“Literacy lets you pick freedom.”

Invisible Son

By Kim Johnson
Random House Books for Young Readers; 2023

Kim Johnson is an author, educator, activist, and speaker with degrees from the University of Oregon, University of Maryland, College Park, and an MFA from Oregon State University Cascades. In a recent interview, Johnson revealed that she wrote Invisible Son to “bear witness to what Black kids were experiencing during the pandemic with the call for justice and racial reckoning in America.” She also shared that the book was written to complement her first novel, This is My America, which is currently being adapted into a TV series on HBO Max. Invisible Son is her second book. Johnson lives in Oregon with her husband and two children.

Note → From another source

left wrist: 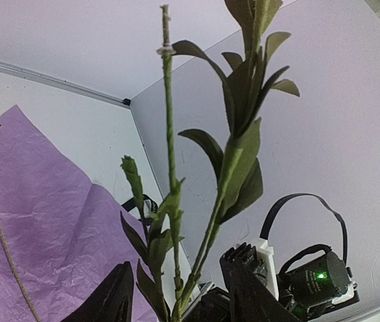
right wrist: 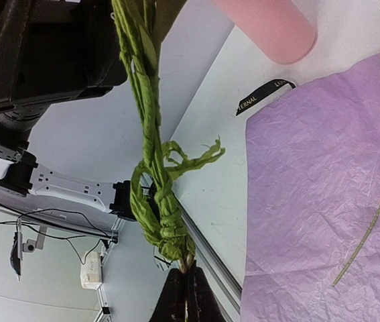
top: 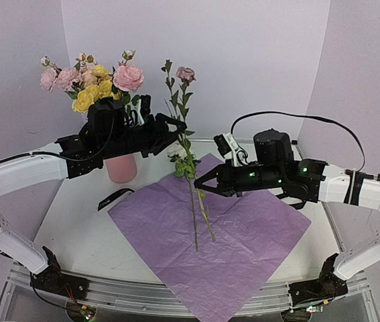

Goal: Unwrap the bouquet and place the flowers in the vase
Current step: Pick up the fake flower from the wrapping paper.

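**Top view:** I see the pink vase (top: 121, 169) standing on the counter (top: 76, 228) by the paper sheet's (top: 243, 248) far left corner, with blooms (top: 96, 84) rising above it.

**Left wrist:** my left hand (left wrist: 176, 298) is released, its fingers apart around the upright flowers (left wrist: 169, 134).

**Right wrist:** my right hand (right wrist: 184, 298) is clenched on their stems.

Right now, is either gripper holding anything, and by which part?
The right gripper is shut on the upright flower stems, pinching them low down. The left gripper stands open around them higher up, gripping nothing.
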### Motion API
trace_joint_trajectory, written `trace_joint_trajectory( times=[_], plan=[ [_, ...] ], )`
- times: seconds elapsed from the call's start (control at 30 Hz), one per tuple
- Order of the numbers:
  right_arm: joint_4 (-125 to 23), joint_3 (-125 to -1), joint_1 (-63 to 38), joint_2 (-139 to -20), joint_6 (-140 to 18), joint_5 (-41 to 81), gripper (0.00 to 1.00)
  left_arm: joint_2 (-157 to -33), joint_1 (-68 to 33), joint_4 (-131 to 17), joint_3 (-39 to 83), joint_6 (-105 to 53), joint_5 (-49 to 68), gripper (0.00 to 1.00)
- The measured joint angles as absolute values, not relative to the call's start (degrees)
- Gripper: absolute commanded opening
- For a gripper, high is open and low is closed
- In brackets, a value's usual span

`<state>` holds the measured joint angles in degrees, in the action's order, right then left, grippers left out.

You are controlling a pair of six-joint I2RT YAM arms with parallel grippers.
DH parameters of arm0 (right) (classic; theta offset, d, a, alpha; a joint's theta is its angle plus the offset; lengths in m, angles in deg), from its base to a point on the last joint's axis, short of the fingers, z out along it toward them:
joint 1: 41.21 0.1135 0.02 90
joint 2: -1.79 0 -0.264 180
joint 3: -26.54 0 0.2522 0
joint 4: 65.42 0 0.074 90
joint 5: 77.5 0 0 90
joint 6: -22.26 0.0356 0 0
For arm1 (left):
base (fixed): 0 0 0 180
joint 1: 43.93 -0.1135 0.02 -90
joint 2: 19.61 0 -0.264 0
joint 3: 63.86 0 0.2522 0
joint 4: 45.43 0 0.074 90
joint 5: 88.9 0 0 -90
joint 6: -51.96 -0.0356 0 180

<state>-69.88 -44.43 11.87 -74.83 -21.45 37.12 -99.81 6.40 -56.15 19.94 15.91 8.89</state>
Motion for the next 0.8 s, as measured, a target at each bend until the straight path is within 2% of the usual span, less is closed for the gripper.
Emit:
trace_joint_trajectory(
  times=[0.2, 0.53, 0.63, 0.8],
  plan=[
    [-69.87, -44.14, 11.87, -74.58, -21.45, 37.14, 0.0, -99.81, 6.4, -56.15, 19.96, 15.71, 8.39, 0.42],
    [-69.85, -43.93, 11.87, -74.58, -21.45, 37.34, 0.0, -100.78, 6.4, -56.04, 21.2, 14.76, 8.46, 0.46],
    [-69.67, -43.81, 11.87, -74.58, -21.45, 37.39, 0.0, -101.29, 6.4, -56.14, 21.8, 14.53, 8.71, 0.35],
    [-69.67, -43.8, 11.87, -74.58, -21.48, 37.48, 0.0, -101.91, 6.4, -56.15, 22.04, 14.17, 8.96, 0.1]
  ],
)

Invisible Son traces the poignant journey of Andre “Dre” Jackson, a Black teen, as he confronts the multifaceted challenges of race and identity after leaving a juvenile detention facility amid the COVID-19 pandemic. Dre had been incarcerated after being falsely accused and accepting a plea deal. Though grateful to have a place to stay with his grandparents, he feels the sting of his parent’s inability to make space for him in their lives. His solace is his next-door friends, the Whitakers, a transracial adoptee whose father is a local politician. Sierra, the pretty, Black daughter of the Whitaker family, who is the object of Dre’s affection, is no longer interested in him and has taken up a love interest with an affluent white boy from their school, leaving Dre dejected. Just as Dre tries to prove his innocence in the community, the pandemic unfurls, and the world shuts down, further isolating him. Dre tries to unravel the mystery of his friend, Eric, one of the Whitaker sons, who may have had something to do with wrongful incarceration. The backdrop of the George Floyd killing and the protests in Portland all crescendo to a boiling point that captures the heightened emotional state of Dre and the country during that time. 

What works: This extremely timely and relevant book explores that precarious moment in history. Readers looking for fiction with an internal perspective on the protests in Portland and the city’s racial landscape will find what they’re looking for through Dre’s voice. Telling this story from the particular lens of a teen boy being released from a detention facility only to be forced shelter in place adds a nuanced take to the slew of “covid-lit” that will resonate with those looking for media to help them cope with that period and those looking for representations of that experience. 

What doesn’t work: The book’s pacing is sometimes slow, and the ever-expanding cast of characters makes this already heavy book feel more weighed down. There’s a lot to unpack, with wrongful incarceration, police brutality, the pandemic, dysfunctional family dynamics, racism, politics, protests, and the juvenile justice system. Dre felt less like an authentic representation and more like a symbol representing diminished black boyhood during a particular time of social upheaval.

Pass it or Grab it? “Grab It”. Invisible Son is a good conversation starter, and reading the book before its TV debut is highly recommended. This title fares best in a high school library, though some middle school libraries could benefit from adding it to their collections.